Ups! Gambar ini tidak mengikuti Pedoman Konten kami. Untuk melanjutkan publikasi, hapuslah gambar ini atau unggah gambar lain.

[0.2 : hari pertama.]

. . . . . . . .

Sorakan-sorakan heboh dan raut wajah terkejut, menyambut kedatangan Mark malam ini. Tidak heran dan bingung, sejak awal ia tahu bagaimana para adiknya akan bereaksi. Satpam di depan komplek saja terkejut melihatnya pulang dengan seorang bayi. Untungnya ia pintar, dengan alasan bahwa bayi itu adalah keponakannya dan tadi ia baru saja menjemputnya, satpam itu tidak lagi mencurigainya.

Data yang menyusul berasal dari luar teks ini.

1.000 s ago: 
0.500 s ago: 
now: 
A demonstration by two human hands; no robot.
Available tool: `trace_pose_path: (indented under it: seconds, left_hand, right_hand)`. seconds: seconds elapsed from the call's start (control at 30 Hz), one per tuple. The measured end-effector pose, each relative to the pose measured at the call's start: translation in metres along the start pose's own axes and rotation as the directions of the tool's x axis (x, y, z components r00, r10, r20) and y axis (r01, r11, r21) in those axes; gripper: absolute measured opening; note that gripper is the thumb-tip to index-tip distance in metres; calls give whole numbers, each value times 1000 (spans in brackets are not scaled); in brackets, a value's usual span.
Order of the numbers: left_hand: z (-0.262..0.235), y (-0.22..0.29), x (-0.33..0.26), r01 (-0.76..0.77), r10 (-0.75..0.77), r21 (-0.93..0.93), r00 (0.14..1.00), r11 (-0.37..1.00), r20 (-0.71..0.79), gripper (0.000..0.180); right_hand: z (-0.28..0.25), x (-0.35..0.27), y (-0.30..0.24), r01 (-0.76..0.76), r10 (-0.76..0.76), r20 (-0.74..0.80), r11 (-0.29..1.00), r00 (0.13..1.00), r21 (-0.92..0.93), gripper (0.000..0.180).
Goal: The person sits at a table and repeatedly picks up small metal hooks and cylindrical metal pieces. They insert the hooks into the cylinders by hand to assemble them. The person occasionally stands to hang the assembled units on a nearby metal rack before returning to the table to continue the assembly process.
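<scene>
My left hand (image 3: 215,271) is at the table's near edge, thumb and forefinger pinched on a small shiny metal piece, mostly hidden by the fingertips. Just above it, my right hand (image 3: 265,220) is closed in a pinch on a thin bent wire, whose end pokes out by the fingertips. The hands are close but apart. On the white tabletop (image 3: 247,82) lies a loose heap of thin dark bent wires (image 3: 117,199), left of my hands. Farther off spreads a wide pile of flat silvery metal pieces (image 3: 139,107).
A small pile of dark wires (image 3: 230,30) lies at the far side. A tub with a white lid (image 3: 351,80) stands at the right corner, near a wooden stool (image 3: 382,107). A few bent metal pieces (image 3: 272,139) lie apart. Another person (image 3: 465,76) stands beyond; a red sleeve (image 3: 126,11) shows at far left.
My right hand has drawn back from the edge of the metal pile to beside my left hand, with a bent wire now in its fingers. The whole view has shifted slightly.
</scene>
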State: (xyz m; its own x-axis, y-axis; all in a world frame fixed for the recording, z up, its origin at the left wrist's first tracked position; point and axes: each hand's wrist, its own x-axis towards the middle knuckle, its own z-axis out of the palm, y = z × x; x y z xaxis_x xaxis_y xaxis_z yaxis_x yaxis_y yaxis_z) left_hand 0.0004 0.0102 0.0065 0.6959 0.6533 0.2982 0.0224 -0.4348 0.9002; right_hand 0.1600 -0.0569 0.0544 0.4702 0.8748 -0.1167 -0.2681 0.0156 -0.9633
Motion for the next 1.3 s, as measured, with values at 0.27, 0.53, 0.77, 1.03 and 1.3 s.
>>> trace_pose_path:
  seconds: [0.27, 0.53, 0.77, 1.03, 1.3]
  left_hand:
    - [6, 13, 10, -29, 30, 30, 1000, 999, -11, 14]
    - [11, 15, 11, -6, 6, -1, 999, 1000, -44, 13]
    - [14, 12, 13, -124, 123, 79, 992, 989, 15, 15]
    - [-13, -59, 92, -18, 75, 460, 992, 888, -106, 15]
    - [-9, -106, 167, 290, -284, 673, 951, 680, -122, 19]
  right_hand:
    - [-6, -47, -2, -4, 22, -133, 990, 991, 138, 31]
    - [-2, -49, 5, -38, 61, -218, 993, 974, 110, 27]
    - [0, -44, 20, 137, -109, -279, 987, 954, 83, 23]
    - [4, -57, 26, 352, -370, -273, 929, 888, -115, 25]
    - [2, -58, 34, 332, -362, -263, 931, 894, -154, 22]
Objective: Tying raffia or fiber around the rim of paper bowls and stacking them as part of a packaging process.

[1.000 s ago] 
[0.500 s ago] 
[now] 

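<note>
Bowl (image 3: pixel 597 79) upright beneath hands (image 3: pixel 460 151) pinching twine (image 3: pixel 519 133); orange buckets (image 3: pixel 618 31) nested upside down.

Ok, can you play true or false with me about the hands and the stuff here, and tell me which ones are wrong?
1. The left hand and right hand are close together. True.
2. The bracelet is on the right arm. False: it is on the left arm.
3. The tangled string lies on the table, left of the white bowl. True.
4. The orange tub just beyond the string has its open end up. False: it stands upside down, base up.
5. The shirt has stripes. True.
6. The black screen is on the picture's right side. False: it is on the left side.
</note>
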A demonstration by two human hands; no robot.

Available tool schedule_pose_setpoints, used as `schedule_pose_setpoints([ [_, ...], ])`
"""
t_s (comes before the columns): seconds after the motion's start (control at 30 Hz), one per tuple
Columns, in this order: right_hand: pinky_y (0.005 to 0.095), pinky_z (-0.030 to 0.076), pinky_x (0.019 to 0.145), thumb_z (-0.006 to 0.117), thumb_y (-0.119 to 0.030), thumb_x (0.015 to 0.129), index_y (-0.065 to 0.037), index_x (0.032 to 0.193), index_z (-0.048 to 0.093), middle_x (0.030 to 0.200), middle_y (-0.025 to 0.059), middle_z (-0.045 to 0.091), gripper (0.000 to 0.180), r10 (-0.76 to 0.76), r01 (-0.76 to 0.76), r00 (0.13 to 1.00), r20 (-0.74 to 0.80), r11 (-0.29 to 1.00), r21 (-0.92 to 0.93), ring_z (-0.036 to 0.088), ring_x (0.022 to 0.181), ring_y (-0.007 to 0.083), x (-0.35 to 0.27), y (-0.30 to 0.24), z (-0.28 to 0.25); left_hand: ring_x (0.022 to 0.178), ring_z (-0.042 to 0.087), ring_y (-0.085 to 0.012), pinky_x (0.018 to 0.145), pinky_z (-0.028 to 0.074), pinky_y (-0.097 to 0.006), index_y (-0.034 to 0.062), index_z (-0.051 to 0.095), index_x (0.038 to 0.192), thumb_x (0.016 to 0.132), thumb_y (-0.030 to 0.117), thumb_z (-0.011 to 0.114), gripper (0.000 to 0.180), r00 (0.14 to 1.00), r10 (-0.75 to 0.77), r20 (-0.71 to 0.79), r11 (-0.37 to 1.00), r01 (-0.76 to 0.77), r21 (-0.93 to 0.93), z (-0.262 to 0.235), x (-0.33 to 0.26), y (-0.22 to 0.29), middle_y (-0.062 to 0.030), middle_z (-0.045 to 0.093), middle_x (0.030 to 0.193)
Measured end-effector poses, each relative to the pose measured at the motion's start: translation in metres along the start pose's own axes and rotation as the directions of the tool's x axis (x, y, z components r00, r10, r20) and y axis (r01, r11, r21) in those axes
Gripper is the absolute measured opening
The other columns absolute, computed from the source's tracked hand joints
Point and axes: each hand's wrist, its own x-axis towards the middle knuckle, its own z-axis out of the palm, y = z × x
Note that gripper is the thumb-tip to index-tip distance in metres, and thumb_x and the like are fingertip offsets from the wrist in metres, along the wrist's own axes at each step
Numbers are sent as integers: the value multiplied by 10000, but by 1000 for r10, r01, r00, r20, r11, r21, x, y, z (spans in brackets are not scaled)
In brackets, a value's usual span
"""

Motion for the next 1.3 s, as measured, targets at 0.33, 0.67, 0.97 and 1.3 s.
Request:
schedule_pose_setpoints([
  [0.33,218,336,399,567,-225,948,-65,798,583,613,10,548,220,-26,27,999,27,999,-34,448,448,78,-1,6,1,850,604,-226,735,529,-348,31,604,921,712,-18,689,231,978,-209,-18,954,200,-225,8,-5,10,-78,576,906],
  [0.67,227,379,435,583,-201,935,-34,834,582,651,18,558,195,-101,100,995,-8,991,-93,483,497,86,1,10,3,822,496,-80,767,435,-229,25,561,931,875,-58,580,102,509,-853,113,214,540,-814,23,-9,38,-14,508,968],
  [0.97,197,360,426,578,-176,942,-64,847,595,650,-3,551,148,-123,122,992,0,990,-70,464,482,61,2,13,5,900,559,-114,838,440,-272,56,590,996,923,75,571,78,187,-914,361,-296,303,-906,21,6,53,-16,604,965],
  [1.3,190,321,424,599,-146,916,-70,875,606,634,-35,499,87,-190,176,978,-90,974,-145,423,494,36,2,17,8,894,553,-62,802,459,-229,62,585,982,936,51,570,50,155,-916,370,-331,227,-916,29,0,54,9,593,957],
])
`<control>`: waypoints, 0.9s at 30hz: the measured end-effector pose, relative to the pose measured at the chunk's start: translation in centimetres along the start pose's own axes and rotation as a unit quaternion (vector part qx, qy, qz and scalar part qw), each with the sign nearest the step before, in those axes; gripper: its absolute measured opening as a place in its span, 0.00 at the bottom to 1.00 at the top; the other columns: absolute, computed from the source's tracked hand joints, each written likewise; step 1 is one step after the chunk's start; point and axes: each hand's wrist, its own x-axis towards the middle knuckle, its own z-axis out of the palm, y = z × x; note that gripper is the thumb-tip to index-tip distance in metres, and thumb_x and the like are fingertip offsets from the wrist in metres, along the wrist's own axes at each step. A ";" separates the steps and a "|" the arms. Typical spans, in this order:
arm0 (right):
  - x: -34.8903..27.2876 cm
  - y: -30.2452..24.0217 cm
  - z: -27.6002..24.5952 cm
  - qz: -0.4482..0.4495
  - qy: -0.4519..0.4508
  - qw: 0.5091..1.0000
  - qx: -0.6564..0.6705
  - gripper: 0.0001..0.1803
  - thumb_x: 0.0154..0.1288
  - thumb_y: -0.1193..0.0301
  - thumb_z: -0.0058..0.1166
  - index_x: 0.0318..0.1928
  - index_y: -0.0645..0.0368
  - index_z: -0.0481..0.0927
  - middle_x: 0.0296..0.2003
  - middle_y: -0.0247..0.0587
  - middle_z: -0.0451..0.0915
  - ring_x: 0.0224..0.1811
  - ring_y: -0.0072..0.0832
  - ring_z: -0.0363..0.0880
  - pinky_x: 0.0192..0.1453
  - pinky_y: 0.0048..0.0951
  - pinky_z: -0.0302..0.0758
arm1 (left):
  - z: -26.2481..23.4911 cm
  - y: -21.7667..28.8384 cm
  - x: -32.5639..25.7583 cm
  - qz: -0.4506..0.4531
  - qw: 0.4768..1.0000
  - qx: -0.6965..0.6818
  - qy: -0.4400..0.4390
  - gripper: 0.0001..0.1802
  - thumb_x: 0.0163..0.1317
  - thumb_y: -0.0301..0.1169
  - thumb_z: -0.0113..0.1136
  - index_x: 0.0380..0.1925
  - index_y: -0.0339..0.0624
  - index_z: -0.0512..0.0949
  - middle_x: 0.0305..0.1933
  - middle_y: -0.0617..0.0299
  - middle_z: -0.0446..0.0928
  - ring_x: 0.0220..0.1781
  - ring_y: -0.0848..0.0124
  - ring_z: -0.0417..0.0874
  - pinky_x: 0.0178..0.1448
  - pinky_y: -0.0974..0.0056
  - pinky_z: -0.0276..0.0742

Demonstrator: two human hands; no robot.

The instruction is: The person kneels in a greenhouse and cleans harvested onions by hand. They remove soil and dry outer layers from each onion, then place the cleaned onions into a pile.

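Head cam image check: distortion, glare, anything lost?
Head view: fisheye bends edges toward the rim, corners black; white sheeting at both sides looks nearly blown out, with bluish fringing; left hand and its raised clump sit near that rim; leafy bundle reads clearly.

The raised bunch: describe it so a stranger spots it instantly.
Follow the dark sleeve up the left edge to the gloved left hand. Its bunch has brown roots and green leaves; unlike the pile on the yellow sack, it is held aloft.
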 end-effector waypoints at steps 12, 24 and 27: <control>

Kita urus bayi ini semalam, kasihan. Ruangan yang tadinya ramai, langsung hening setelah ia mengeluarkan keputusan itu. Tapi sesungguhnya Mark juga sudah kehabisan akal, akan lebih jahat jika ia membiarkan bayi itu kedinginan di luar sana.

Sekarang ia menaruh perhatian pada raut wajah keenam adiknya. Sedangkan mereka memandangi bayi yang tengah berbaring dengan tenang di atas meja, sudah tidur. Mark tahu mereka sedang memikirkan keputusannya, tidak mudah bagi seorang laki-laki mengurus bayi tiba-tiba.

"Ngurus bayi gak gampang, bang."

Ia akui, adik kandungnya memang berujar secara realistis. Tetapi tanpa Jeno perjelas sekalipun, Mark sudah memikirkan bahwa mengurus bayi bukanlah hal yang mudah. Tidak mungkin ia mau repot-repot berkeliling ke berbagai panti asuhan, jika ia menganggap mengurus bayi adalah suatu hal yang mudah.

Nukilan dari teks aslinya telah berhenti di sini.